Debbie Harry says she’s ‘saving the planet through the buzz of beekeeping’

DEBBIE Harry has told how she is saving the planet through beekeeping insisting: “It can influence our survival.”

The Blondie singer, 74, admits she gets a buzz from the craft she has been honing over the past two years.

Talking to the Mirror as she backed our MillionMirorTrees campaign, punk rocker Debbie said: “It is possibly one of the few things that I can do that directly influences our survival. Much of our agricultural productivity is dependent on honey bees.

“It is important that our attention is drawn to their plight. When the honey bee suffers, so does agriculture, and so, potentially do all who depend on the bounty that comes from animal pollinated flowering plants from which we derive many of our most fruits and vegetables.”


In our climate edition on Thursday we told how the entire species of polar bears could be wiped out by the end of the century, children in polluted Indian cities are getting respiratory diseases normally suffered by elderly smokers and how some of Britain’s most beautiful spots have been destroyed by fly tipping.

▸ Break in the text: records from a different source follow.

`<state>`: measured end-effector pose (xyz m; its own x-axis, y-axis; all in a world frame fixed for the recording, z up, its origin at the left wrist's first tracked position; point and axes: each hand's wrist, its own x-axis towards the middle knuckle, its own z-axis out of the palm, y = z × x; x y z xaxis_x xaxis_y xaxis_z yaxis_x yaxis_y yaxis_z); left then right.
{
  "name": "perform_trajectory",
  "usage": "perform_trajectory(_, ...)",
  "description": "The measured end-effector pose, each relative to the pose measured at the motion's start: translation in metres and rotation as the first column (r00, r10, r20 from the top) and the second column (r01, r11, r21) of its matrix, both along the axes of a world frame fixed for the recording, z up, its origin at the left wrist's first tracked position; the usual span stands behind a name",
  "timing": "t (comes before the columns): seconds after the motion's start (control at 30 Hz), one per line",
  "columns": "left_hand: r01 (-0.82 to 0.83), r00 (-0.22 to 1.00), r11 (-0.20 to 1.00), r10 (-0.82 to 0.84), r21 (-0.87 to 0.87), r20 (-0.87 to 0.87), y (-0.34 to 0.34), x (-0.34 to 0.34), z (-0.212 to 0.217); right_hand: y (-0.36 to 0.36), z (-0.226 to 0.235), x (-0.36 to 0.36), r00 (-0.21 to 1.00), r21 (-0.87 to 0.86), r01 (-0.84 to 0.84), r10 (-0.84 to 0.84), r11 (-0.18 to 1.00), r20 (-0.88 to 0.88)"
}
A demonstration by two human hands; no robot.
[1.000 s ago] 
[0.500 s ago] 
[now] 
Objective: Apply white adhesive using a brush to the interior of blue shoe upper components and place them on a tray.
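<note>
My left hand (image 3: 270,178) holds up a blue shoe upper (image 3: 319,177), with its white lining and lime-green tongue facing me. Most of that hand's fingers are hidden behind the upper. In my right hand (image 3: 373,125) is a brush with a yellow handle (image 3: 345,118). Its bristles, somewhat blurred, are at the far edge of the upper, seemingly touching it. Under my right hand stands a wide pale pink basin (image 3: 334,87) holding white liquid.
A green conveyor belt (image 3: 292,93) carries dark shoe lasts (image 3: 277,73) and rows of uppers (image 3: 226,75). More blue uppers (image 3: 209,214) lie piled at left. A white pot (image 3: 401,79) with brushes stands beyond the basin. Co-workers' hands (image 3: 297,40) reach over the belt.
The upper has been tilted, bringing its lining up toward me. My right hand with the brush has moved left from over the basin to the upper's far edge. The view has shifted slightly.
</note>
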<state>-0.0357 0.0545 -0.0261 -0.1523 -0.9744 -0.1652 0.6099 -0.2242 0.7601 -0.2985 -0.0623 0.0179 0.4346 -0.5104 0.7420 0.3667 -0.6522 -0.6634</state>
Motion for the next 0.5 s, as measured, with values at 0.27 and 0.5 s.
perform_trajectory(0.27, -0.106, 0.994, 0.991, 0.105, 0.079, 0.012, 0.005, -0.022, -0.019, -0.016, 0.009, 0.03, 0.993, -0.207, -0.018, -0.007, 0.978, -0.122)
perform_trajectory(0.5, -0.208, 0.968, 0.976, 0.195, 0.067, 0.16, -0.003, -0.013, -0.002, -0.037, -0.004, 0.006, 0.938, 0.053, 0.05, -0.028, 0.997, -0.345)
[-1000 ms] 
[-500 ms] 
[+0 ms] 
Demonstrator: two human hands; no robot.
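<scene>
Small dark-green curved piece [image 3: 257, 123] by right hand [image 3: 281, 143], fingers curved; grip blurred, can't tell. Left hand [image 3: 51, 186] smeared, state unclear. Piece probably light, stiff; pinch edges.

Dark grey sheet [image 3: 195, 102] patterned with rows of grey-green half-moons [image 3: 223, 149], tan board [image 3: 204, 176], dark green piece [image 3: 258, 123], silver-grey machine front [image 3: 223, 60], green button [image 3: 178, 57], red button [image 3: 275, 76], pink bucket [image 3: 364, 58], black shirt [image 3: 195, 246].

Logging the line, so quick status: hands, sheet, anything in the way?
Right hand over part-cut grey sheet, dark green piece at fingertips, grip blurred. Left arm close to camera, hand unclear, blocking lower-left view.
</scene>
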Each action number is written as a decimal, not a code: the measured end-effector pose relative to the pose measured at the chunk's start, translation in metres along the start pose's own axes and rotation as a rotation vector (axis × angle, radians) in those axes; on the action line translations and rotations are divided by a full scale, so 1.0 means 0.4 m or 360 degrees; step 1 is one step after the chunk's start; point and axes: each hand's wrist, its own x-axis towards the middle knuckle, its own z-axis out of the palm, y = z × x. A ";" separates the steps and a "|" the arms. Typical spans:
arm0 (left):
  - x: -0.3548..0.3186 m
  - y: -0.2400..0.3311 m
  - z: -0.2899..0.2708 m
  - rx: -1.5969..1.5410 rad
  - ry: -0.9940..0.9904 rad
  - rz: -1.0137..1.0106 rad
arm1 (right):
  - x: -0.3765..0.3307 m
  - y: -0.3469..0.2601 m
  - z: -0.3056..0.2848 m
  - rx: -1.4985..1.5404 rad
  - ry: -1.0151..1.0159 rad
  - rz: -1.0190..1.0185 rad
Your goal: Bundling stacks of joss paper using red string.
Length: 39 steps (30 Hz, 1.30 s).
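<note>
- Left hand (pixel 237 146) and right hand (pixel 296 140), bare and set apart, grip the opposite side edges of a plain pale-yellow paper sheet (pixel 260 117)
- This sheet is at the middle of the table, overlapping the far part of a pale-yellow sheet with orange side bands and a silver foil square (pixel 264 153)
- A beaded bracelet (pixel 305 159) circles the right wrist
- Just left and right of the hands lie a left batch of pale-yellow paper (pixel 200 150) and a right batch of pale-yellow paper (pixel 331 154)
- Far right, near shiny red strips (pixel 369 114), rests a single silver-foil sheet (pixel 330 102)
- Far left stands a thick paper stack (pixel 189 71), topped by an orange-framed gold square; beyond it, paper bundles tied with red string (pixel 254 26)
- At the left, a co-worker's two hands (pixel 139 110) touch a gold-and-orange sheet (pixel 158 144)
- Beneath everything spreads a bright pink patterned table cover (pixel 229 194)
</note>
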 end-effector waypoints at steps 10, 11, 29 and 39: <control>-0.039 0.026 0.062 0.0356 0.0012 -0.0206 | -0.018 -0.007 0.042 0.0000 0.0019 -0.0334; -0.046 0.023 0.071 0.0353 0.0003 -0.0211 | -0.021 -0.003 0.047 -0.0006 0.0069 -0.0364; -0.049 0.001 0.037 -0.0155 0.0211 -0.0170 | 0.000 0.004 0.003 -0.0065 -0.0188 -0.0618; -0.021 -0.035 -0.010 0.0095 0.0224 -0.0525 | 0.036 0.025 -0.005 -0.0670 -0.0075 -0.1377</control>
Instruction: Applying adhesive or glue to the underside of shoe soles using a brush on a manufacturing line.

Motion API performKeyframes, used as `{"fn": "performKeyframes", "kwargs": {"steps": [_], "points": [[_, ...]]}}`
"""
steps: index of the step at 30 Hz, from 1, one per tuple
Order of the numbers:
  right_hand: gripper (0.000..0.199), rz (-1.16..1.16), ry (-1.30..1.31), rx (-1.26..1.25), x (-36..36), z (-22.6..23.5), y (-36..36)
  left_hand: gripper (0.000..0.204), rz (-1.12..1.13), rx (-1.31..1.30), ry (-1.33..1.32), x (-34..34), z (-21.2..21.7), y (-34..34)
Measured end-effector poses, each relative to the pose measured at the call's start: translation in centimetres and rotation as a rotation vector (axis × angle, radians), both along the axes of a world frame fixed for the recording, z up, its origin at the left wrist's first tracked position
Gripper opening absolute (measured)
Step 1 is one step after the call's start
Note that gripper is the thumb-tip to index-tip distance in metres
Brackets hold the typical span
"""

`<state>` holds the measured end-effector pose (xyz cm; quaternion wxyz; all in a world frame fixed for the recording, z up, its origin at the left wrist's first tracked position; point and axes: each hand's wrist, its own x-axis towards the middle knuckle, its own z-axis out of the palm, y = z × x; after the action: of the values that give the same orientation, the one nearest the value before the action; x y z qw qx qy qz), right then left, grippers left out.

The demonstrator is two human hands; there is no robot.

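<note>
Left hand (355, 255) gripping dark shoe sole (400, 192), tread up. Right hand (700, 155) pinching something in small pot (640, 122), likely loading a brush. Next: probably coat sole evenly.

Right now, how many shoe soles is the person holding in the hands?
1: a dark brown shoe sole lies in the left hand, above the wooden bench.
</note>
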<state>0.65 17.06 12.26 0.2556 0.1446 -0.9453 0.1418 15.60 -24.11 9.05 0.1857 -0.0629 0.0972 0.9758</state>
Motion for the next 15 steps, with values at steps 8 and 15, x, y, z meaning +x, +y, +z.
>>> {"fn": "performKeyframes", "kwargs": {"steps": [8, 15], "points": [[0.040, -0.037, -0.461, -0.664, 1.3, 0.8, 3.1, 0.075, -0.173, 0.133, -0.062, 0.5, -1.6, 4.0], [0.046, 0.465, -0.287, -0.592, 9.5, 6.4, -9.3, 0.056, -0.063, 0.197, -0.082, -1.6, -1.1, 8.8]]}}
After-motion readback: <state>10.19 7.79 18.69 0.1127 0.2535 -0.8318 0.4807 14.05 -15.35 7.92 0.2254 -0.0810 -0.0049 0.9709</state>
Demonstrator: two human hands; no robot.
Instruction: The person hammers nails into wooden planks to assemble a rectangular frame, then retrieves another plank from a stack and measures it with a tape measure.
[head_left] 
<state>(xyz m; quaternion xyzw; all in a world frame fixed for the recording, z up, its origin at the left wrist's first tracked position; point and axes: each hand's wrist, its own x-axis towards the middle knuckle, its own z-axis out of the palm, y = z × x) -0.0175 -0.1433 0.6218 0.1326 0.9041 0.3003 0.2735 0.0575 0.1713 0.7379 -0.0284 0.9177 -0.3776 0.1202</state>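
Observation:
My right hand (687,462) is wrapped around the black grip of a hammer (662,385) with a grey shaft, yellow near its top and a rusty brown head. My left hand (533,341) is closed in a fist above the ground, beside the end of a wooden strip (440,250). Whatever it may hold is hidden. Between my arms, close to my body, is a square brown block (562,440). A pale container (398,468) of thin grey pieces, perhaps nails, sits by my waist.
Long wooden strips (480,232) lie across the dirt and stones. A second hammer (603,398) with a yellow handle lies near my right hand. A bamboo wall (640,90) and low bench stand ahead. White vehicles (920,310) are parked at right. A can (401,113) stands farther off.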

But Debbie said she had been most shocked by the expansion of deserts in North Africa “as rainfall dries up on farmland” adding: “Climate change-driven desertification is not a phenomenon unique to the Sahara.”

Debbie believes many of the world’s problems are down to overpopulation.


She said: “Overpopulation is a major cause of many of the world’s problems. Whether it is a question of food shortage, lack of clean drinking water or energy shortages, every country in the world is affected by it – or will be.”

In 2017, she named her album Pollinator and she says nature has always been central to her life as well as describing Greta Thunberg as the modern “Joan of Arc for the earth.”


She said: “It is incredibly important, nature amazes because of all it offers… new and startling experiences, great beauty, while hiding mysteries that we may never understand. I feel a responsibility and want to help raise awareness.”